From 雨野 To 齊藤 (2004年4月)
厩舎にボランティアが来た時に、
自分がイヤだったり苦手だったりする仕事は頼まないんですね。
「自分がイヤな事は人もイヤだ。人の気持ちになりなさい」と、
教育されてきたからです。
ところがボランティアさんはそれでは不満なんです。
人によってイヤとか苦手は違う、というのが
反射的に指示を出す時には自分の考えには入ってこないみたいです。
じっくり考えてもピンときてないかもしれない。
これを専門家が「他者の気持ちがわからない」というのはわかるのですが、
一般の人に「人の気持ちがわからない」といわれたら、
そうしようとしてるだけに納得できません。
三つ組みからではない、
もっと良い説明がないかなと思います。
脳科学的な検査や研究をしている機関はS市にあるのでしょうか?
From 齊藤 To 雨野 (2004年4月)
こんにちは。まだまだ寒いですね。風邪などひいてはいませんか?
僕が、雨野さんのメールを読んで考えたことは、「社会的状況の解釈の妥当性もしくは適切性を判断することの困難」ということです。雨野さんの「ピンとこない」という点が、ポイントだと思いました。

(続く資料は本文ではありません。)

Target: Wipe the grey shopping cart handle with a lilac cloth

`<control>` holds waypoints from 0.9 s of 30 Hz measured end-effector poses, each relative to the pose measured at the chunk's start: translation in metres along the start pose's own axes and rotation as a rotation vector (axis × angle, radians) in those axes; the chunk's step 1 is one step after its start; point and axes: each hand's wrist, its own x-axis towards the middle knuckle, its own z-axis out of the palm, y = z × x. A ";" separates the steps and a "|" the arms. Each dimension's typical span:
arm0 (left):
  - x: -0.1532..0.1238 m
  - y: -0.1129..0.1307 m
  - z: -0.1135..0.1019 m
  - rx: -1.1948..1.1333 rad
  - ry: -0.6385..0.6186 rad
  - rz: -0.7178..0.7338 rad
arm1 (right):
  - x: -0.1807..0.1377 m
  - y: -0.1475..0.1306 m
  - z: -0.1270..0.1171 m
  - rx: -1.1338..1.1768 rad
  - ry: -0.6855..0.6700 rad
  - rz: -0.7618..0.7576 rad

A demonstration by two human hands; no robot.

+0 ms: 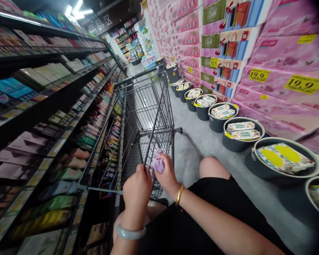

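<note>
A metal shopping cart stands tilted in view in front of my knees, its wire basket showing no goods inside. My left hand, with a pale bangle at the wrist, is closed around the cart's rim bar. Close beside it, my right hand, wearing a gold bangle, is bunched around a light purple cloth. The cloth presses against the same bar. Parts of the cloth are hidden by the fingers.
Shelves of boxed and bagged goods run along the left. On the right, a row of dark buckets holding packs of baby wipes lines the floor. Behind them rise stacked pink packs with yellow price tags. The grey aisle floor lies between.
</note>
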 end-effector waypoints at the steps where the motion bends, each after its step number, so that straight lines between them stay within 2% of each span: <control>1: 0.000 -0.002 0.000 -0.010 -0.019 0.005 | 0.003 -0.011 0.000 0.020 -0.035 -0.071; 3: -0.001 -0.006 0.000 -0.024 -0.048 0.015 | 0.008 -0.022 0.000 0.028 -0.111 -0.202; 5: -0.003 -0.009 0.000 -0.028 -0.047 0.015 | 0.004 -0.010 -0.001 -0.010 -0.176 -0.215; 7: -0.004 -0.011 0.002 -0.027 -0.030 0.012 | -0.006 0.014 -0.003 -0.068 -0.199 -0.089; 8: -0.004 -0.012 0.003 -0.028 -0.023 0.012 | -0.011 0.024 -0.002 -0.091 -0.167 -0.020; 10: -0.005 -0.013 0.004 -0.033 -0.016 0.014 | -0.015 0.029 0.000 -0.095 -0.113 0.027; 13: -0.007 -0.017 0.005 -0.039 -0.025 0.017 | -0.003 0.000 0.004 -0.041 -0.061 -0.098; 15: -0.008 -0.021 0.006 -0.043 -0.038 0.022 | 0.008 -0.020 0.005 -0.020 -0.089 -0.197; 17: -0.009 -0.026 0.007 -0.050 -0.045 0.027 | 0.011 -0.018 0.005 -0.029 -0.141 -0.246; 19: -0.009 -0.032 0.009 -0.063 -0.046 0.030 | 0.004 0.005 0.004 -0.066 -0.174 -0.193; 21: -0.010 -0.038 0.011 -0.082 -0.053 0.028 | -0.007 0.031 0.003 -0.115 -0.151 -0.037; 23: -0.011 -0.044 0.011 -0.105 -0.068 0.028 | -0.011 0.040 0.003 -0.130 -0.106 0.051; 25: -0.012 -0.049 0.010 -0.120 -0.107 0.025 | -0.005 0.028 0.004 -0.094 -0.101 0.013; 27: -0.012 -0.051 0.006 -0.118 -0.154 -0.003 | 0.007 0.007 0.007 -0.039 -0.144 -0.104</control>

時間をかければ他者の意図を推測することは可能なのではないかと、雨野さんのメールを読むといつも思います。色々な解釈を挙げることはできるのだと思います。
しかし複数の解釈のうち、どの解釈が妥当なのか判断する段階で、立ち往生しているイメージが浮かんできたのです。どの解釈が妥当なのか、実感が伴っていないから「ピンとこない」のだと思うのです。「解釈すること」と「どの解釈を採用するのか」は機能的に区別しなければならないのではないかと思いました。

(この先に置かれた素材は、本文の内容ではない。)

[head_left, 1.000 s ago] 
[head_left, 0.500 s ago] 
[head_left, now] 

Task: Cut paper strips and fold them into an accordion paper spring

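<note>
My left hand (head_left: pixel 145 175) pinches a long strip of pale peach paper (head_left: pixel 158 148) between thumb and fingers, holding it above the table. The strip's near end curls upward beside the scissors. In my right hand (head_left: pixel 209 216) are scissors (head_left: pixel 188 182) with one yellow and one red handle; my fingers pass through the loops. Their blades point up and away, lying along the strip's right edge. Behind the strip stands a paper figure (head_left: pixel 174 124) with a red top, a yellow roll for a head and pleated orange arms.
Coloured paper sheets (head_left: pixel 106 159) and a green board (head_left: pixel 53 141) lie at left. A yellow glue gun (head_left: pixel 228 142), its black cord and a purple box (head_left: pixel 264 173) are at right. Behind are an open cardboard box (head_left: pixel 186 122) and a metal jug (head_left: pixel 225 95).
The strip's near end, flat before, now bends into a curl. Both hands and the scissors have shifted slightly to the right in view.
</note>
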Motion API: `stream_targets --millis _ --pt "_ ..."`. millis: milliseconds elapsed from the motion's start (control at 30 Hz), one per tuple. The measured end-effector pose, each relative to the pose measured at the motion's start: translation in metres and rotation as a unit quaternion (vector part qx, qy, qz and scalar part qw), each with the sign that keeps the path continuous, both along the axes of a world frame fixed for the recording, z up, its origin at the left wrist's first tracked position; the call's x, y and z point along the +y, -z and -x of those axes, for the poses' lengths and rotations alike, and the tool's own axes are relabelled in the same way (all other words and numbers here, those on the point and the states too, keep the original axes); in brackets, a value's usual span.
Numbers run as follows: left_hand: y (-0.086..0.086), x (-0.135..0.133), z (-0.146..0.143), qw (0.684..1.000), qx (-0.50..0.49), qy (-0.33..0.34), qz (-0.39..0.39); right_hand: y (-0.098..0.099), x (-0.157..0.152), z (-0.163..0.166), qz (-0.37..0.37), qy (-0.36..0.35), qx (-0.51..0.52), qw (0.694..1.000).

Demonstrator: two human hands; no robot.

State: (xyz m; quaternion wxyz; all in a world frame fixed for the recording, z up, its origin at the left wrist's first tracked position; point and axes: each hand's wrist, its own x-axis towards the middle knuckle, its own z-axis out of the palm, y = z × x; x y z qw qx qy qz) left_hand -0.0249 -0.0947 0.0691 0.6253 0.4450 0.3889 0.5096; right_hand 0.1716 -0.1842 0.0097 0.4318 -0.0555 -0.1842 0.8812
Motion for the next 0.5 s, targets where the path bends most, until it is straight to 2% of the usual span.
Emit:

このように整理すると、他者の心を想像できないというのは、正確な表現ではないということになります。「想像できない」という表現には、前者の「解釈できない」というニュアンスのほうが強く含まれている気がするからです。
この考え方は、雨野さんの内的事実と一致しますか?
妥当性の判断において、論理だけでは結論が導き出せないものが多いと思います。妥当性を判断する心の働きを「直観」というのでしょうか。ならば「直観」とはなにか、考えなければなりません。
この点については、以前紹介したダマシオの著書「生存する脳」が一つのヒントになるかもしれないと考えています。もし読んでいたら、意見を聞かせてください。

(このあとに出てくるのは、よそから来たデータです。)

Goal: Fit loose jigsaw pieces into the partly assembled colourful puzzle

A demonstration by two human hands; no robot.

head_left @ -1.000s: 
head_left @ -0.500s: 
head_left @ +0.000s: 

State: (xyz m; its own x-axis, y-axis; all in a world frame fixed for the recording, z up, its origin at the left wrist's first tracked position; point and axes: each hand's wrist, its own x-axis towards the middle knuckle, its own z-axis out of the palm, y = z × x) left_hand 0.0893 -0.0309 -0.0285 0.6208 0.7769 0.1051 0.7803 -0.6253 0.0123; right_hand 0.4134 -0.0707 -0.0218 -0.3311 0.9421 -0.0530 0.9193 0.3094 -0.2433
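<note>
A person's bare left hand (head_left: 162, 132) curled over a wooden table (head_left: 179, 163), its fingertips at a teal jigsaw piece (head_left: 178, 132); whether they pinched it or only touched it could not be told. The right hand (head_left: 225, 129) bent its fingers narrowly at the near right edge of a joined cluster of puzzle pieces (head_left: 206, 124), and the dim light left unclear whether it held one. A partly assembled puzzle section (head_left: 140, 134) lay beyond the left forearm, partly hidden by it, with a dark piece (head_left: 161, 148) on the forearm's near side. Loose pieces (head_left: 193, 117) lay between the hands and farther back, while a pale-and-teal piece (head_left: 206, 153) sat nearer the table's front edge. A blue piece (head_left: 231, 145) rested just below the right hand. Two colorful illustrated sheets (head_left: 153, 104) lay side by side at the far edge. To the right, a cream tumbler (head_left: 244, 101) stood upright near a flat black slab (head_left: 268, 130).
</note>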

ダマシオの考え方を借りると、理性(論理)を支える情動や身体の役割が大事だということになります。社会的な状況を読み取り、ある解釈を施す際の、妥当性の基準はどこから来るのかという話です。ダマシオの主張するように、身体からなのでしょうか?
論理的に導き出せないとするならば、一体どこから?
僕は、他者とのやり取りの中で、絶えず互いの基準を相互参照しながら、調整が行われ共有されるものなのだと考えています。日常の対人関係を振り返ってみても、いつも阿吽の呼吸で意思疎通しているわけではありません。むしろ、ズレが生まれる場合の方が多いのではないでしょうか。
人間関係において、無駄とも思えるほどの長い時間、意見等の調整に心的努力を費やすのは、この調整が簡単ではないことを証明しているのではないでしょうか。人と人のコミュニケーションにおいては、完璧な正しい解釈をして、正しい言動をしようと考えるよりも、他者の意図と自分の意図がズレているのではないかと、常にチェックする態度を維持することが大切だと思うのです。
さらにはズレたらそれでおしまいというのではなく、そのズレをどのように調整しあうのかに、コミュニケーションの醍醐味というか、面白さがあると思うのです。そういったやり取りをたくさん、他者と共有した形で経験するうちに、一般的な基準と言うものが、形成されてくる、というのが僕の考えです。そうやって他者と響きあう身体を形成していくのかもしれません。身体は、いわばコミュニケーションにおけるセンサー、アンテナということになります。